> [Exercise] Give the listing again in full and exactly, apart from its pictures.

########################################

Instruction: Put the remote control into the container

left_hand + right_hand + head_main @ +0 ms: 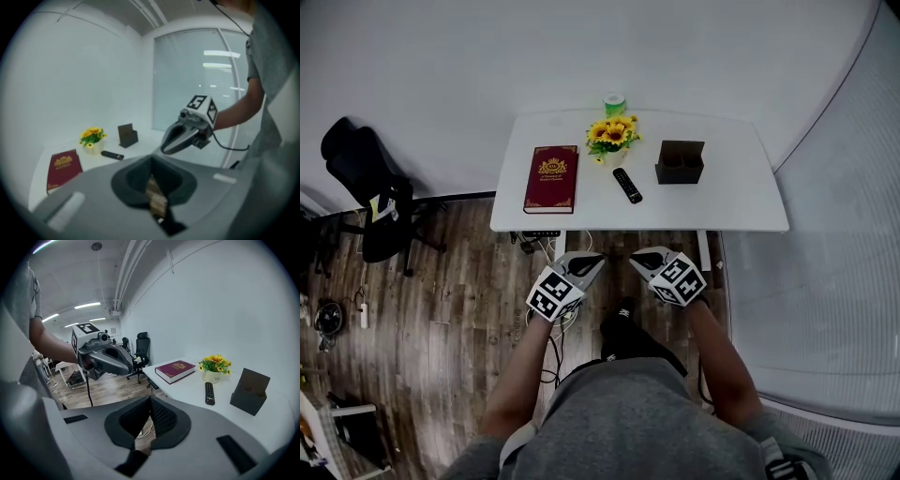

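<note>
Far left of the remote control (626,185), a black office chair (370,192) stands on the wooden floor (441,309). Closer in, a red book (551,178) lies flat on the white surface (731,202), just left of the remote and clear of it.

Now the left gripper (589,261). It hangs on the near side of the remote, off the surface's front edge and over the floor. Its nose is aimed toward the surface and its jaws are closed together with nothing between them.

The remote itself is black and lies flat near the middle of the surface, set at a slant. It is well apart from both grippers and touched by neither. Right behind the remote sits a small pot of yellow sunflowers (612,134), and farther back a green round thing (614,101) sits at the rear edge.

Next comes the right gripper (639,259), also on the near side of the remote and short of the surface's edge, side by side with the left one. Its jaws are pressed together and hold nothing.

To the right of the remote, near but not touching, stands the dark container (680,162). It is upright and open at the top, and the remote is outside it.
</note>
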A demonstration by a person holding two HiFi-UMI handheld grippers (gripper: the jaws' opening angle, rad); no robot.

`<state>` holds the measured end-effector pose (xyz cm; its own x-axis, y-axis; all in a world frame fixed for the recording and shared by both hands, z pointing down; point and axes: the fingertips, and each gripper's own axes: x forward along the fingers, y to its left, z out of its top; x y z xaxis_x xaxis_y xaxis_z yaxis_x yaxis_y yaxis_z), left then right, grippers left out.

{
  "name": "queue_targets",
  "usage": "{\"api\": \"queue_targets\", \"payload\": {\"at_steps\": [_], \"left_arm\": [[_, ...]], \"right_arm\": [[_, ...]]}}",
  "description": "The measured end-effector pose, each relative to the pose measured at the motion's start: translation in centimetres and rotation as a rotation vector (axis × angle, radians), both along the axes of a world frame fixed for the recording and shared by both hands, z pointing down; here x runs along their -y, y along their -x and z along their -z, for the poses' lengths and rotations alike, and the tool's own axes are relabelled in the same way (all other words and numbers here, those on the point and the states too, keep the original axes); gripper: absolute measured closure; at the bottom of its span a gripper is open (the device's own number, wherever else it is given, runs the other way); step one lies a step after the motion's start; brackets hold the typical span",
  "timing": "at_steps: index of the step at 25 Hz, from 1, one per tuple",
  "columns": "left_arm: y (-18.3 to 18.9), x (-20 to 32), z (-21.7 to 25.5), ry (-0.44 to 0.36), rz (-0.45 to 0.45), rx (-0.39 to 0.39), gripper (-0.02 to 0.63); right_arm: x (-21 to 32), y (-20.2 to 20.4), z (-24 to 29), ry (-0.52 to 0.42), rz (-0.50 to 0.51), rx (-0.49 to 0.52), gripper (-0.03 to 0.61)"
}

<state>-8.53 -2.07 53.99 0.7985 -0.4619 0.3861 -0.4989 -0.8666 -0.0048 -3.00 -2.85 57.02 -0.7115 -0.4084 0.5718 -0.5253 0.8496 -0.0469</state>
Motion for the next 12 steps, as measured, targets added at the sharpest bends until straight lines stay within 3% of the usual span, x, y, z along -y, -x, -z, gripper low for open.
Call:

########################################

> [Solved exercise]
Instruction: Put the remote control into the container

left_hand + right_hand + head_main @ +0 ms: 

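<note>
Far left of the remote control (626,185), a black office chair (370,192) stands on the wooden floor (441,309). Closer in, a red book (551,178) lies flat on the white surface (731,202), just left of the remote and clear of it.

Now the left gripper (589,261). It hangs on the near side of the remote, off the surface's front edge and over the floor. Its nose is aimed toward the surface and its jaws are closed together with nothing between them.

The remote itself is black and lies flat near the middle of the surface, set at a slant. It is well apart from both grippers and touched by neither. Right behind the remote sits a small pot of yellow sunflowers (612,134), and farther back a green round thing (614,101) sits at the rear edge.

Next comes the right gripper (639,259), also on the near side of the remote and short of the surface's edge, side by side with the left one. Its jaws are pressed together and hold nothing.

To the right of the remote, near but not touching, stands the dark container (680,162). It is upright and open at the top, and the remote is outside it.
</note>
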A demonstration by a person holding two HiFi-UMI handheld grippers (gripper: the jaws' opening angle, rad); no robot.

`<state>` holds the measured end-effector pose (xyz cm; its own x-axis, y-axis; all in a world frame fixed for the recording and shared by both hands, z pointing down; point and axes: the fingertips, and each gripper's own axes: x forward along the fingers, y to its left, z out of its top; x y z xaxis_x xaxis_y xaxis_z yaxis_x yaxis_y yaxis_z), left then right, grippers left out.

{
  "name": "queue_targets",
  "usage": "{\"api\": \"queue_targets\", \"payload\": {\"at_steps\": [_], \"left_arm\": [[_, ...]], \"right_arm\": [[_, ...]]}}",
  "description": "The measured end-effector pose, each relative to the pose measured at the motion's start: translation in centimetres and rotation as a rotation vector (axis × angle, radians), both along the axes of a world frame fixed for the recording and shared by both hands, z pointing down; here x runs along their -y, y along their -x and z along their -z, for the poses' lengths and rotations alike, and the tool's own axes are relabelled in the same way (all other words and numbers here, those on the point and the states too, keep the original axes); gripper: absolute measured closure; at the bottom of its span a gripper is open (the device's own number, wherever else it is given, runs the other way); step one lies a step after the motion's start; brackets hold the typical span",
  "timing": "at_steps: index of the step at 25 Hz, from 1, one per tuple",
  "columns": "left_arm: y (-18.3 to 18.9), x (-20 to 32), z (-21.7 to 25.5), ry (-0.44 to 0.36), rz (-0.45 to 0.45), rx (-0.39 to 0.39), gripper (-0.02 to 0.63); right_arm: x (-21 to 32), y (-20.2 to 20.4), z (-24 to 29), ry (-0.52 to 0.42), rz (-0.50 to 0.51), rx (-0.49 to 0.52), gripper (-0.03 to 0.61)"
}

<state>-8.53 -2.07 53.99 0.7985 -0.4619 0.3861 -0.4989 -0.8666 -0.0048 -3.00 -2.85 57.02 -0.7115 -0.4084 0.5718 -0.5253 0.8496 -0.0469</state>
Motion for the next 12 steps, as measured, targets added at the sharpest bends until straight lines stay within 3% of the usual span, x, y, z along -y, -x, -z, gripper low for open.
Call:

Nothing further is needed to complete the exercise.